Un film symbolisant l’internationalisation des flux
House of Gucci retrace entre les années 1980 et la fin des années 1990 l’évolution de la famille Gucci donc du groupe éponyme qu’elle possède encore à l’époque. Au début du film, ce sont deux visions du goupe qui s’opposent : celle de Rodolfo Gucci (Jeremy Irons) et celle de Aldo Gucci (Al Pacino). Rodolfo veut garder l’entreprise telle qu’elle était lorsqu’il a fondé : une compagnie familiale et à très forte dominante européenne. Il s’oppose en cela à son frère Aldo qui lui veut faire entrer Gucci de plein pied dans le processus de mondialisation, notamment en s’internationalisant via les États-Unis et le Japon. Si Rodolfo, détenteur de 50% des parts du groupe, tente un long moment de repousser l’inévitable, Aldo finit par obtenir gain de cause, son frère mourant comme si il appartenait à un monde passé et n’avait plus la place dans un secteur économique en pleine mutation. Le fils de Rodolfo Maurizio est alors nommé coordinateur des opérations internationales et l’entreprise entre résolument dans l’internationalisation en attirant des clients de tous les horizons.
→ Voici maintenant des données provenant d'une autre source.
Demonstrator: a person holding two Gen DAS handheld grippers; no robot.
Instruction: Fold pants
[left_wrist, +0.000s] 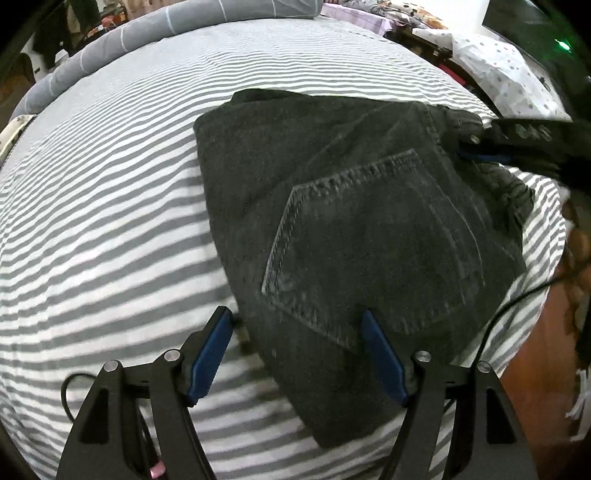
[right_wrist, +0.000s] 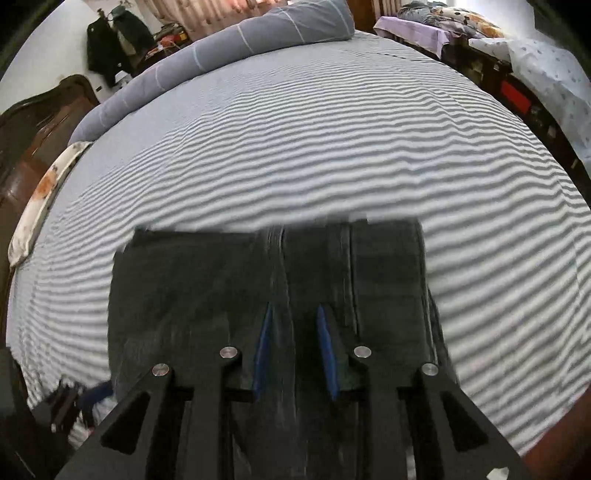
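On one striped bed (left_wrist: 110, 206), one folded pants (left_wrist: 351, 229) — left hand-held gripper (left_wrist: 297, 317) spread, right hand-held gripper (right_wrist: 294, 308) gaping.

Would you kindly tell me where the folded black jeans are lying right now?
The folded black jeans lie on the grey-and-white striped bedsheet, right of centre in the left wrist view, just ahead of the left claw, with the right claw at their far right edge.
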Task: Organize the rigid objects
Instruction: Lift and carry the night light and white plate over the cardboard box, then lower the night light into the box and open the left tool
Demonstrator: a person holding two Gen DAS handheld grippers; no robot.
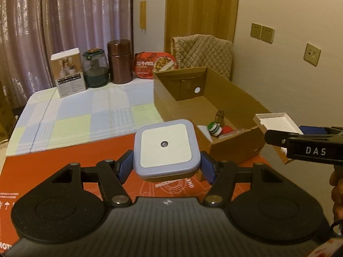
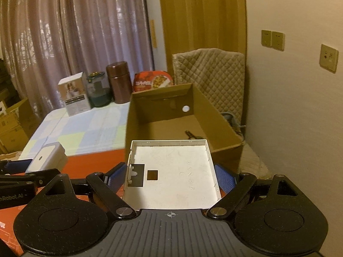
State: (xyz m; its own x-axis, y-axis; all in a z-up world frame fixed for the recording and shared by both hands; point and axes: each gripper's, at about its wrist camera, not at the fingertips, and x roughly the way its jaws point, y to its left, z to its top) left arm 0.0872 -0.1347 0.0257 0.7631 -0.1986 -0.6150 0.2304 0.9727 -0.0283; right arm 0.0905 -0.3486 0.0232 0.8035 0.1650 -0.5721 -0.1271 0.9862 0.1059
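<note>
With the left gripper [image 1: 166, 167] clamped across the smooth, rigid night-light [image 1: 166, 148] and the right gripper [image 2: 171, 176] across the thin, brittle-looking white tray [image 2: 172, 171], both aloft near the cardboard box [image 1: 216, 143], grip flat sidewalls gently.

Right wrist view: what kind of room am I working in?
Most likely a home room, perhaps a bedroom: long pleated mauve curtains, a checked pastel cloth-covered table and a quilted beige chair cover behind the open cardboard box.

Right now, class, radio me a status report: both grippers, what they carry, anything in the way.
Left gripper shut on square night light. Right gripper shut on white tray. Cardboard box ahead, open, path clear.
</note>
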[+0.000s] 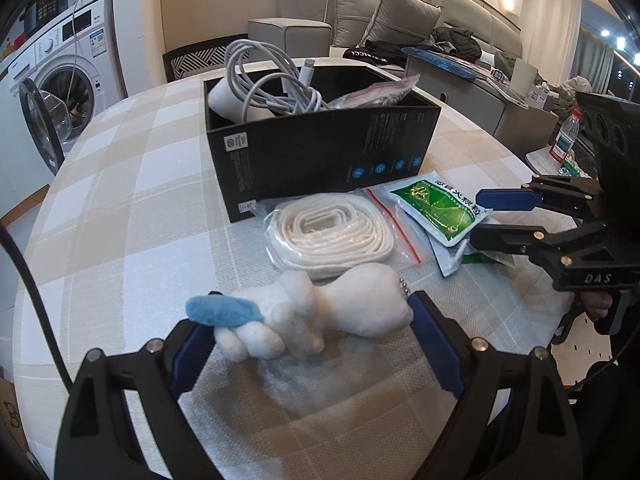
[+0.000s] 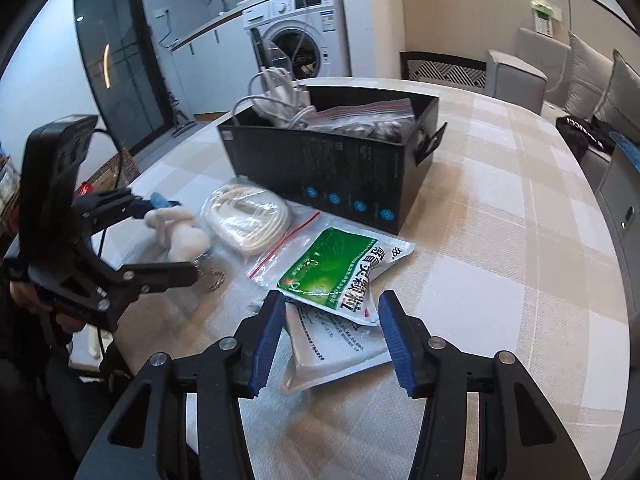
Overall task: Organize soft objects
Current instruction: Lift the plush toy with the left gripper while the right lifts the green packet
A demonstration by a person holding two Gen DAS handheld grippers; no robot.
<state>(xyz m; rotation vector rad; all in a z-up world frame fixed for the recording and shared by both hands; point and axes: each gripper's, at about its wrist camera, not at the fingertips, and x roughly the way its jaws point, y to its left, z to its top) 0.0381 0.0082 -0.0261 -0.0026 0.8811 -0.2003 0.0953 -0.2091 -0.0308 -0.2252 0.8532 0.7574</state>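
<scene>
A white plush toy [image 1: 320, 312] with a blue ear [image 1: 224, 310] lies on the checked tablecloth, between the fingers of my open left gripper [image 1: 308, 320]; the pads stand beside it, apart. It also shows in the right wrist view [image 2: 180, 232]. A coiled white cord in a clear zip bag [image 1: 332, 236] lies beyond it. Green-and-white medicine sachets [image 2: 340, 272] lie between the open fingers of my right gripper [image 2: 330, 320]. The black box [image 1: 320, 152] holds a white cable [image 1: 268, 80] and a bagged item [image 1: 376, 92].
The round table [image 1: 120, 200] has its edge at left and near. A washing machine [image 1: 68, 80] with its door open stands far left, a sofa [image 1: 380, 16] behind. A water bottle [image 1: 564, 136] stands off to the right.
</scene>
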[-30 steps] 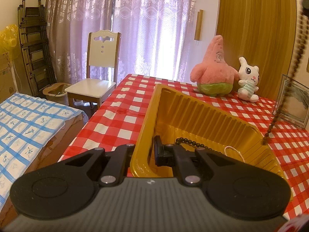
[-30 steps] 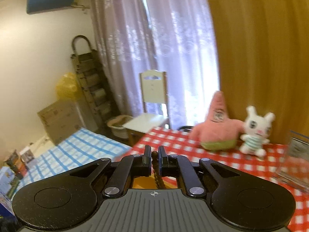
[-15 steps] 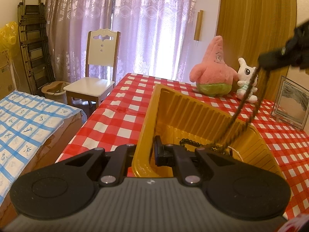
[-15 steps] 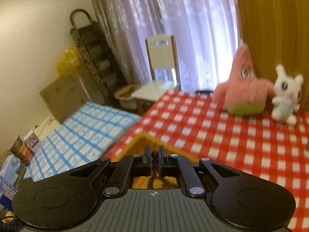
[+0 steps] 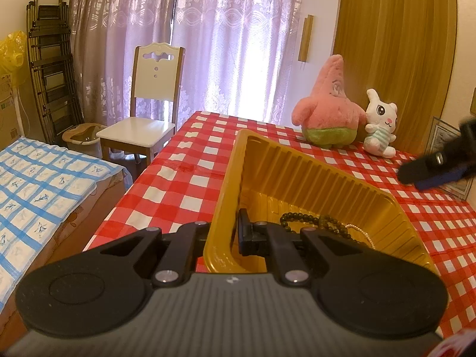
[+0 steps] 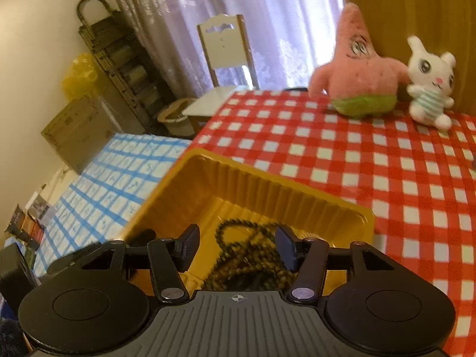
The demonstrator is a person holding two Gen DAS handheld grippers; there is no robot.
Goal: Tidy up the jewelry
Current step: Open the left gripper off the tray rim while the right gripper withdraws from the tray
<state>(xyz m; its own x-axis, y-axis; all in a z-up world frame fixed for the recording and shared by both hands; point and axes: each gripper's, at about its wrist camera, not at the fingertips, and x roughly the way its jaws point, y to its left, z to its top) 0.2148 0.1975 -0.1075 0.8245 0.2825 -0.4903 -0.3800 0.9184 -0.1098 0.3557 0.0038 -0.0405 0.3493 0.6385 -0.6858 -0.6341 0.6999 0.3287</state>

La multiplication des acteurs liée à la mondialisation est aussi présente dans House of Gucci
Ici, on peut majoritairement citer deux types d’acteurs qu’on ne connaissait pas ou en tout cas beaucoup moins avant la mondialisation.
Tout d’abord citons le cas des fabricants de contrefaçons, qui si leur apparition ne date pas du début du processus de mondialisation dans les années 1980, se sont multipliés comme des petits pains depuis cette date. S’étant un moment installé à New-York, Maurizio Gucci voit un jour sa femme Patrizia Reggiani faire irruption dans son bureau furieuse. En effet, celle-ci en se promenant dans un marché sur les conseils de sa femme de ménage tombe sur un étal rempli de contrefaçons Gucci forcément vendues à prix cassé. Dès lors, un débat s’engage portant sur l’intérêt ou le danger de ce type de concurrence pour des entreprises telles que Gucci, débat qui existe encore aujourd’hui. D’un côté, on peut comme Patrizia Reggiani qualifier cette concurrence de déloyale et représentant un danger pour l’entreprise puisqu’elle peut être dommageable à l’image de Gucci dont tout le monde même sans y mettre le prix peut se procurer des produits à prix cassés, qui plus est moins cher ce qui représente évidemment un manque à gagner pour l’entreprise. Aldo Gucci de l’autre peut voir celle-ci comme une formidable opportunité de faire grandir l’aura de la marque Gucci de manière exponentielle vu qu’à présent tout le monde pourra se payer du Gucci, ce qui peut également se comprendre.
Second élément important, la multiplication du nombre de fonds d’investissements venus de tous les pays. En effet, lorsque Maurizio recherche des fonds pour avoir les moyens de racheter les parts de l’entreprise détenues par le reste de sa famille, il contacte des investisseurs irakiens, déjà connus pour avoir racheté et redressé en leur temps Tiffany, autre grande marque du luxe mondial.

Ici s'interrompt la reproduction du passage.